Je suis rentrée dimanche d’un petit périple poitevin (sans photos, il me faut encore trier celles du mois de mai…). Au programme cette fois-ci : le château du Coudray-Salbart, l’abbaye Saint-Vincent de Nieul-sur-l’Autise, la Corderie royale de Rochefort, des baignades (je suis… bronzée…), des promenades en bord de Sèvres, une petite visite de Niort, et pas mal de lecture. J’ai retrouvé en déménageant un carton de livres récupérés chez ma grand-mère peu après son décès, que j’avais oublié de prendre lors de mon précédent déménagement (promis, je ne fais pas que déménager dans la vie) et qui tombait à point nommé pour ma brève trêve estivale. J’ai pu commencer les Rois maudits, qui pour le coup a tout d’une lecture d’été (un peu d’intrigues politiques, de cape et d’épée, de la vengeance, des belles pécheresses, on se croirait en train de regarder France Télévisions), et qui présente deux avantages non négligeables, celui de se lire rapidement et celui d’être suffisamment léger pour pouvoir lire autre chose à côté.
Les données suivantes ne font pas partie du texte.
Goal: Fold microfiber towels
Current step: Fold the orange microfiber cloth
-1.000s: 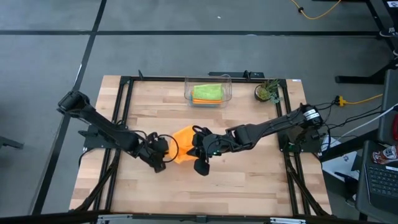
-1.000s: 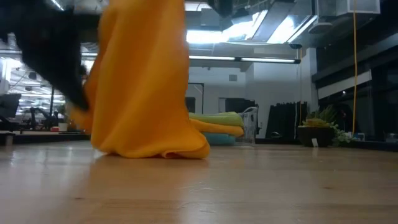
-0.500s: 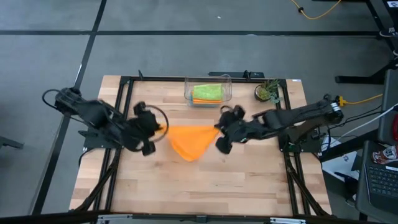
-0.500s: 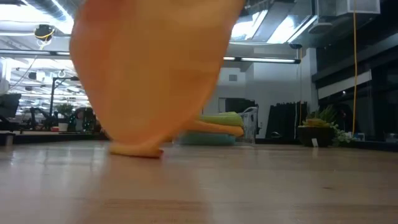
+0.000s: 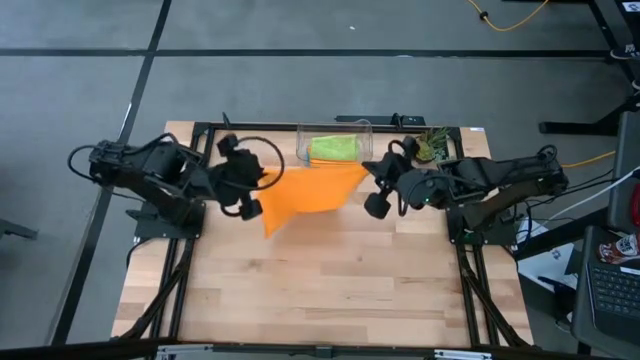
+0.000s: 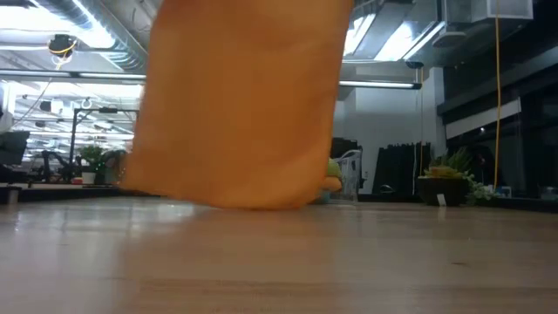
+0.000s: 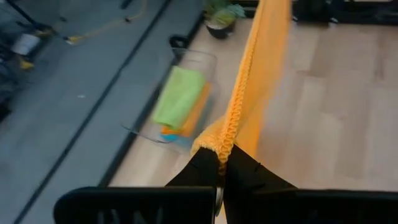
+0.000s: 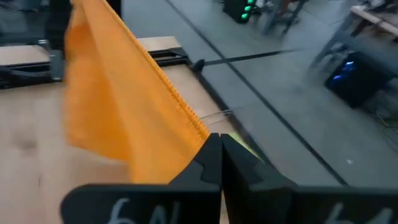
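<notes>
Orange towel point(image 5: 308, 192) hangs stretched in the air between our two arms, over the far half of the surface point(image 5: 330, 290), just in front of the bin point(image 5: 365, 150) at the far edge. Left gripper point(image 5: 256, 190) has its jaws closed on one top corner; right gripper point(image 5: 372, 185) has its jaws closed on the opposite top corner. Both wrist views confirm this: the stitched hem runs straight out from each pair of closed jaws.

Long axis of the held edge runs left to right, roughly parallel to the far edge. The free lower part sags toward the left side; in the low view its bottom edge sits at or just above the wood, and we cannot tell whether it touches.

A green towel point(image 5: 333, 148) lies folded on top in the bin, with orange and blue layers showing beneath it in the left wrist view.

We judge the spread step under way; next, the hanging body must be laid flat, toward the near edge. Both arms are equally placed for that.
</notes>
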You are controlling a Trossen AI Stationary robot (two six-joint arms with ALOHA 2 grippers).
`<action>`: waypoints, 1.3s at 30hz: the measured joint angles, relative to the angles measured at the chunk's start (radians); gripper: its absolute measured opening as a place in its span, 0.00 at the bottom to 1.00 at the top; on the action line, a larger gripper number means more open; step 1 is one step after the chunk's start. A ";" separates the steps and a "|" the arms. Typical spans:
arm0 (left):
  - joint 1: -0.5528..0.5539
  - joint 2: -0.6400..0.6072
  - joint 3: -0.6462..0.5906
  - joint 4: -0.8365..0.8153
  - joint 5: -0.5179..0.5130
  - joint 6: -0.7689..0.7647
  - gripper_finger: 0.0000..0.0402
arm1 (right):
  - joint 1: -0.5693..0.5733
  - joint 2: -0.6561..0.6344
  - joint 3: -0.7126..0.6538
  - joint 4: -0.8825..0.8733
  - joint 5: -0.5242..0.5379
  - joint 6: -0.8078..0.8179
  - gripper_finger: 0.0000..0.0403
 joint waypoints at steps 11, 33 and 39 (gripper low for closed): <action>-0.151 0.179 0.000 0.007 0.353 -0.241 0.00 | 0.141 0.077 -0.002 -0.071 -0.351 0.249 0.00; -0.284 0.468 -0.071 0.291 0.738 -0.369 0.00 | 0.301 0.384 -0.002 -0.073 -0.762 0.469 0.00; -0.253 0.450 -0.056 0.178 0.684 -0.300 0.00 | 0.275 0.357 -0.002 -0.120 -0.586 0.417 0.00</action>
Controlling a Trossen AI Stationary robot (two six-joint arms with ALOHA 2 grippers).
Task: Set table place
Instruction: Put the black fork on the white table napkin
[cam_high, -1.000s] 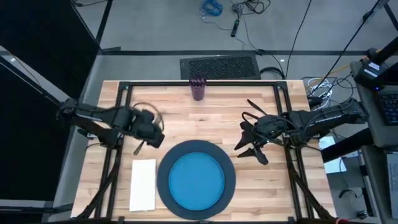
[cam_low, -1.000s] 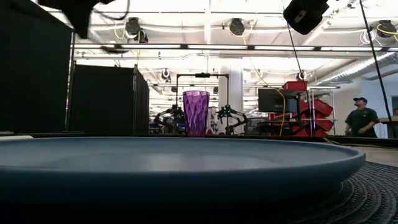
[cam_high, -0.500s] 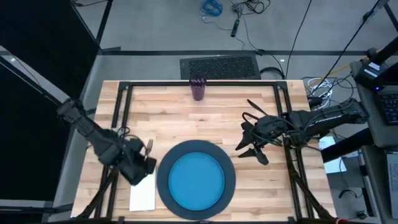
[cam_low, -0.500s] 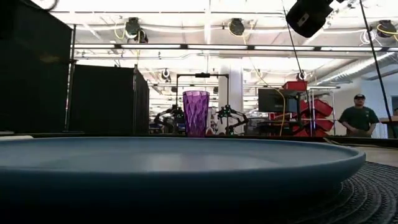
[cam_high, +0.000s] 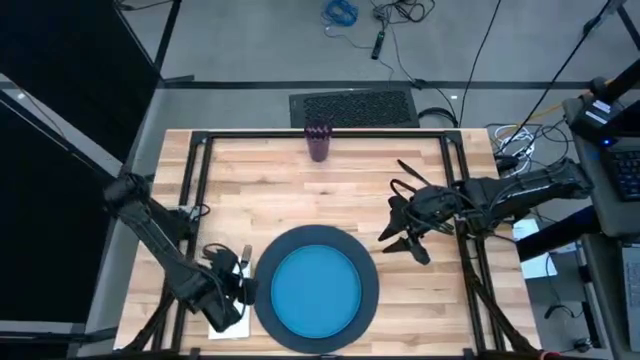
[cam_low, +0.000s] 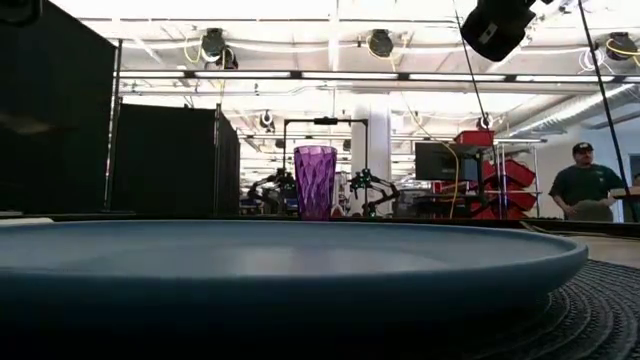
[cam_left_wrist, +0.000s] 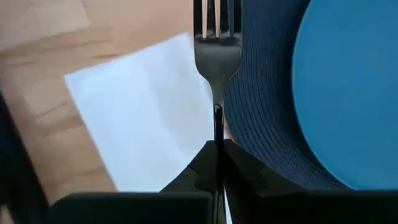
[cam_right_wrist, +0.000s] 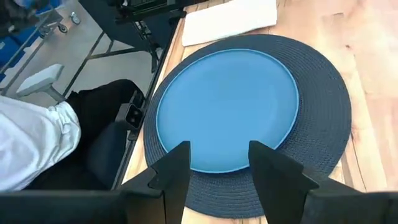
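Observation:
A blue plate (cam_high: 318, 293) sits on a dark grey round charger (cam_high: 371, 290) at the table's near middle. A white napkin (cam_left_wrist: 143, 118) lies flat on the wood to the charger's left, largely hidden in the high view under my left gripper (cam_high: 230, 282). That gripper is shut on a metal fork (cam_left_wrist: 217, 50), whose tines point toward the far edge. A purple cup (cam_high: 318, 140) stands upright at the far edge. My right gripper (cam_high: 405, 248) hangs open above the wood, right of the charger, with nothing between its fingers. My left gripper pinches the fork's thin handle (cam_left_wrist: 217, 132) between its two fingers. The fingers lie along the fork, which sticks out past them toward the far edge. The fork's head is over the napkin's edge beside the charger; whether it touches the cloth I cannot tell.
Black frame rails (cam_high: 195, 180) run across the tabletop on the left and right. A dark mat (cam_high: 352, 108) lies beyond the far edge. Bare wood (cam_high: 330, 195) stretches between cup and charger. A person (cam_low: 578, 185) stands in the room beyond the table.
My left gripper has carried the fork toward the near edge, from the wood far-left of the charger to above the napkin, and has turned so that the tines point toward the far edge. It has stayed shut on the fork.

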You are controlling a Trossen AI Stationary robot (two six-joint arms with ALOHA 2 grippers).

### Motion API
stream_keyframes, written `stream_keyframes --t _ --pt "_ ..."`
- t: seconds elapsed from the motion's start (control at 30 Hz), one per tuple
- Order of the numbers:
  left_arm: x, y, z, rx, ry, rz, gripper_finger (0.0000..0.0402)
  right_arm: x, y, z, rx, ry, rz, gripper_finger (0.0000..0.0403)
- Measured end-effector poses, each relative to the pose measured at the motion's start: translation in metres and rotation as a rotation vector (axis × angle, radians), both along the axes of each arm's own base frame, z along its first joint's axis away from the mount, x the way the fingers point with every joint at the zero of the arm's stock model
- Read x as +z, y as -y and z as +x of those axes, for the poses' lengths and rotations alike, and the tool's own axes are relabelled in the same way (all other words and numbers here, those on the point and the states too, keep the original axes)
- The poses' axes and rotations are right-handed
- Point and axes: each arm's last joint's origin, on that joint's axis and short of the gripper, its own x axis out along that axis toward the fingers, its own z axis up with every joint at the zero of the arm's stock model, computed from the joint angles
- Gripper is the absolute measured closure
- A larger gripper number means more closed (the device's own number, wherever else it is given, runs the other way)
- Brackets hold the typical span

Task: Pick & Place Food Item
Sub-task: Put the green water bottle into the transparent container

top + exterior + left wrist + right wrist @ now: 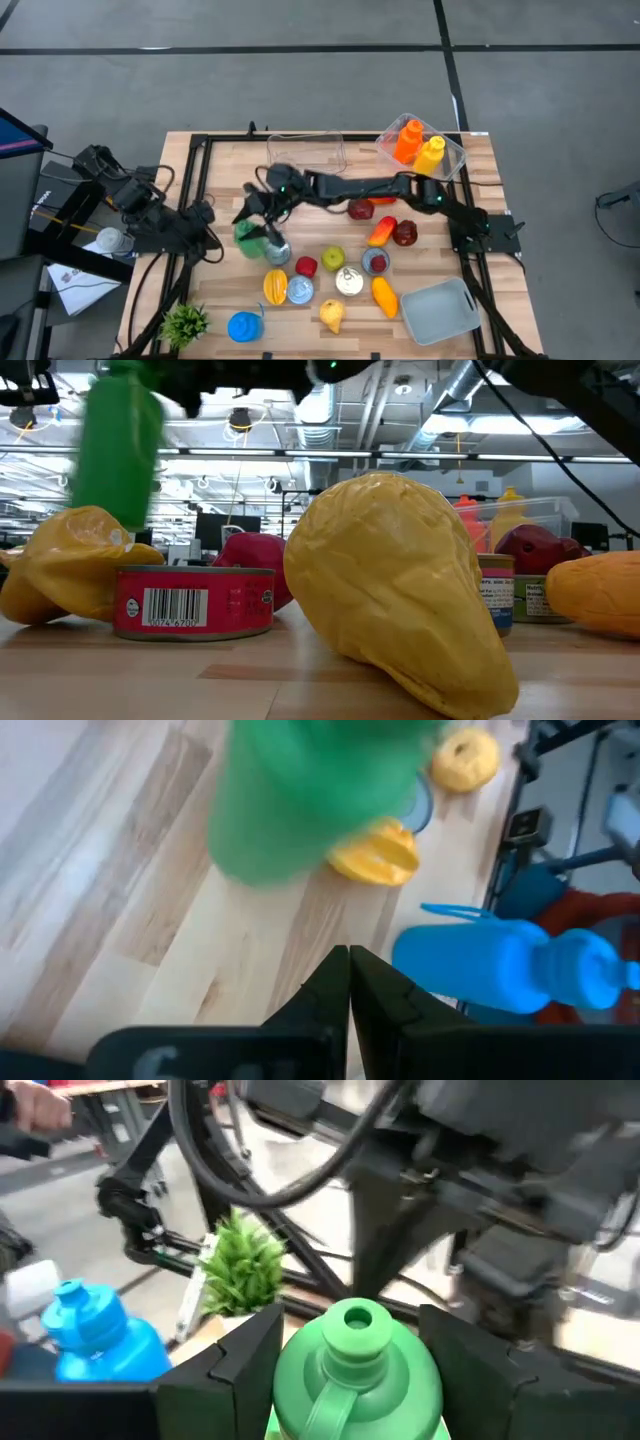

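A green squeeze bottle sits between the fingers of my right gripper, left of the table's middle. The low view shows the bottle raised above the tabletop, nearly upright. In the right wrist view its cap faces the camera, and my right gripper is shut on the bottle's body. My left gripper waits just left of the bottle. In the left wrist view my left gripper is shut on nothing, with the green bottle beyond it. My right gripper pinches the green bottle between its two fingers, one on each side of the shoulder just below the cap. The fingers come from above, pointing down along the bottle. The bottle is lifted clear of the table and hangs nearly upright.
Cans and toy fruit fill the near middle. A blue bottle and a small plant lie near-left. A grey tray is near-right. An open clear bin and a clear bin holding orange and yellow bottles stand at the far edge.
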Motion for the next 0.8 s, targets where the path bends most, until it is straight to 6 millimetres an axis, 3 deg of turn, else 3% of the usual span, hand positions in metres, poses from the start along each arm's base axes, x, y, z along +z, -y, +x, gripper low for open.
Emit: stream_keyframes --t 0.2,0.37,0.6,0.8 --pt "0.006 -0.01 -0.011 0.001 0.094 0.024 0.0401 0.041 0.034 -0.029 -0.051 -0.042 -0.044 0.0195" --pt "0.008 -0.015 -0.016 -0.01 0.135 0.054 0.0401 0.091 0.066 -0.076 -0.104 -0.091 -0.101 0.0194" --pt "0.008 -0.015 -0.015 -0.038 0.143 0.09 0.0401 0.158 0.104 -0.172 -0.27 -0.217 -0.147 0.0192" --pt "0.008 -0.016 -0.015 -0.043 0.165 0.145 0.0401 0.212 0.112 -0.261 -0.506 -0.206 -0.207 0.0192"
Heureusement j’ai réussi à dépasser mes problèmes d’éparpillement en matière de lecture, mais je reste incapable de me tenir à un seul ouvrage à la fois – cela rendrait pourtant certaines choses tellement plus simples.
Je repars en fin de semaine, cette fois-ci pour découvrir la Gascogne, le sang de mon Poète, et j’espère pouvoir profiter des quelques jours qui arrivent pour me livrer à des tâches moins aliénantes que vider/trier/ranger cette masse matérielle liée à mon quart de siècle qui s’est achevé le mois dernier.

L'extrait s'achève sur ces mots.